Annexe 1: some excerpts from the first part of an VIII-grade student's solution to the following problem: Compare the following formulas from an algebraic and a graphical pont of view. Make hypotheses about their graphs and motivate them carefully, finally draw a sketch of their graphs. A) y= x2- 4x +4 B) y= -x2+4 "Due to the fact that x2, that is x multiplied by itself, is there, we should get two parabolas. The presence of +4 makes them start from +4 when x=0 The first curve will meet twice the second: at +4 (on the y axis) and in another point to be found. The first curve will go down, in the first quadrant, below 4 when the weight of 4x will be greater than x2 and will go up again when this situation will be over. When does the first curve go below +4? Moving from 0 on the right, the first curve will go below +4 till when -4x will balance x2 , that is they will become equal

The second parabola is a very usual parabola, but it is translated "upwards" by +4 and made negative as an effect of -x2 which makes everything negative. It will remain over the level 0 for a while, until +4 will remain greater than -x2. But when will x2 equilibrate +4? (drawing: again a schematic representation of a balance). When -x2 will give a number that will annihilate +4, that is -4. When? -2.2+4=-4+4=0 [...]" Annexe 2: a Ph. D. student's solution for the following problem: "To find where xsinx>x2-1". The student is invited to tell aloud what he thinks. (from audiorecording and notes taken by the interviewer)

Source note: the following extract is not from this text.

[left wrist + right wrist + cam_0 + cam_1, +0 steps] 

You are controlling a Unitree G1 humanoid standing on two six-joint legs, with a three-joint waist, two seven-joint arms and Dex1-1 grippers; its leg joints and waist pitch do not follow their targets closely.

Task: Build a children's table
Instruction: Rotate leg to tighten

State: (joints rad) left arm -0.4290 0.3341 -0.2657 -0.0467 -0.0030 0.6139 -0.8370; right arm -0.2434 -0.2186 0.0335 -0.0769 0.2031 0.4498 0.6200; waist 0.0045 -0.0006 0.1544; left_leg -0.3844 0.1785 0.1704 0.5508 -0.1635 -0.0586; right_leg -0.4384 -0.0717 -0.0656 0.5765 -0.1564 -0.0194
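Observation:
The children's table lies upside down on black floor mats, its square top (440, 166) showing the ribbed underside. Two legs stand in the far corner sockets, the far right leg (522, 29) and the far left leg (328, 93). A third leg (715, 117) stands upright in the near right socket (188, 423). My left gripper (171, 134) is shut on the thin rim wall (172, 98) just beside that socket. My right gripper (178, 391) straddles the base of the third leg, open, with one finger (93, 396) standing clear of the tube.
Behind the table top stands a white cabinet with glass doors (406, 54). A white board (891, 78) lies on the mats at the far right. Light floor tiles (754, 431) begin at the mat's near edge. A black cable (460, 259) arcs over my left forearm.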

"It is evident that the parabole overcomes the other function when x grows in absolute value, because xsinx cannot be bigger than the absolute value of x. It is a parabole compared with two straight lines outcoming from the origin and moving upwards (he makes gestures showing the two curves, then he makes a sketch on paper). The problem is what happens near to zero. Indeed if x=0 I see that the parabole is below the other function. But... xsinx... it is a pair function, a symmetric function... Well, I can consider only the positive side of the x axis. Here I imagine... x2-1 is like x2 lowered by one (gestures in the air: a parabole then a lower parabole). OK, the other function goes up and down, but definitively it will remain below the parabole... I have already said it (he points to the drawing). Now I must coordinate what happens near to zero and what happens at large (he carefully draws the parabole y=x2-1, the y=-x and the y=x straight lines). I must be more precise, and see where xsinx meets the x axis (he makes a sign for 1, 2,3,4, 5, 6, then he makes a sketch of the graph of xsinx for x>0, saying: "it goes up and down between these two straight lines"). It looks fine. Oh, oh, this sketch is not precise enough - I must find where xsinx meets x... OK, sinx=1, it is here (he makes a sign on the straight line by going up from the value of approx. 1.5 on the x axis, then he draws a more precise graph of y=xsinx between 0 and 3). xsinx=x2-1 ... no precise solution, but a solution do exist, I see here, one graph goes up steeper and steeper from below and must meet the other which increases and then goes down. But I should get no more than one solution... Let us see: if x=1.5, x2-1 makes 2.25-1, that is 1.25... bigger than one, but not so bigger... It means that the meeting point is near to 1.5 on the left... OK, my drawing was OK! I can see that x2-1 overcomes xsinx out of this interval (he rapidly completes the drawing by symmetry on the left, and makes

symmetric gestures with the two hands to indicate the two symmetric parts of the x axis, out of the central interval)".